А потом я отправился на улицу и запер всех снаружи (поджечь не догадался), засунув в пробой длинную железяку от кроватной спинки. «Разражу демона!» – замахнулся ею на меня дедушка, через четверть часа выпущенный из-под домашнего ареста, но железяка не ремень, тут уж надо было убивать, и он грохнул ее об забор, а я стоял, по-блатному изломавшись и по-блатному же кривя губки купидона – грезы вампира.
Да, да, это был я, тот самый, которого нынче все справедливо считают образцом выдержанности и уравновешенности. И я действительно образец выдержанности и уравновешенности, но лишь потому, что сегодня меня окружают не свои. По крайней мере, я их в этом подозреваю. Спасибо фагоцитам: из истеричного баловня они сделали меня мужчиной.

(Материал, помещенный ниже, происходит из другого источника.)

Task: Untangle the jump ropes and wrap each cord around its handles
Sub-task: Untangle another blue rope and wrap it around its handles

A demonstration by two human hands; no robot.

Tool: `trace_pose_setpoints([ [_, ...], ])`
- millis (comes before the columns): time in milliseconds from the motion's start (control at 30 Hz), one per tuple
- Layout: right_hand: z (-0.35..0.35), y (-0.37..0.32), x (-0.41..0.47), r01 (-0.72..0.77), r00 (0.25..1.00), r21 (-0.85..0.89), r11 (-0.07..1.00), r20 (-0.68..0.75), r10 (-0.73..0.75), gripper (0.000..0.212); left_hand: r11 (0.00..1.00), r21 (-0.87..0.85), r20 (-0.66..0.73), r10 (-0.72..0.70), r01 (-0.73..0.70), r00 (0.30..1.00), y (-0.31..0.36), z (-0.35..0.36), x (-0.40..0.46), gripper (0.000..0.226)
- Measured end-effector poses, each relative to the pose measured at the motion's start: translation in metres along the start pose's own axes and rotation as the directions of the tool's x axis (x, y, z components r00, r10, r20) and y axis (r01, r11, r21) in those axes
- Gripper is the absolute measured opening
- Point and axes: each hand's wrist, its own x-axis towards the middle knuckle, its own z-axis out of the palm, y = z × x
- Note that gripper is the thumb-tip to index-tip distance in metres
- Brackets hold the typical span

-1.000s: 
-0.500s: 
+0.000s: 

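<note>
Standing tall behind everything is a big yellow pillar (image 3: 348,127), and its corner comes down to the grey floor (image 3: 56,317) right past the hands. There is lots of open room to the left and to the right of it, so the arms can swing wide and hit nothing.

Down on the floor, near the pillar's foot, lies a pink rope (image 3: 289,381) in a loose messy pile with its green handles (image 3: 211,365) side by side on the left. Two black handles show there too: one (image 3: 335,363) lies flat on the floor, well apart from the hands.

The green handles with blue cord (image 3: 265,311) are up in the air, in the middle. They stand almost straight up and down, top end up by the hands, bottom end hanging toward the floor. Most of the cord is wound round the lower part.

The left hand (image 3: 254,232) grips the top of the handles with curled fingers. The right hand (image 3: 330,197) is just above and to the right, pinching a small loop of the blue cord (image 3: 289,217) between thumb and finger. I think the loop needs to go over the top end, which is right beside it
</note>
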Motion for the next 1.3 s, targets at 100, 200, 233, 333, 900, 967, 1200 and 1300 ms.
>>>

Но пока я был наш. Разворачиваем разноцветную ширмочку рекламного буклета – мелькают звездные мгновенья: я, продавливая в груди вмятинки, волоку домой выигранные бабки – для археолога месячный улов костей, – оброненные щедро поддаю ногой: налетай, братва, подешевело; нагребаю чугунных плиток, зарывшись в самое Эльдорадо – в рыжую формовочную землю у литейного сарая при Мехзаводе (врезкой дать остальных пацанов, согбенно высматривающих в пыли за оградой случайно оброненные Всевышним чугунные оладышки) – жанр комикса позволил бы воспроизвести и мой диалог с желчным копченым работягой: у нас обоих растут изо рта два лопуха, на которых уложилось маленькими буковками «Ты чего тут делаешь?!» – это у него, и у меня: «Мне дядь Сережа разрешил!» – голос мой вздрагивает от признательности Сереже, лицу мифическому, а потому неоспоримому.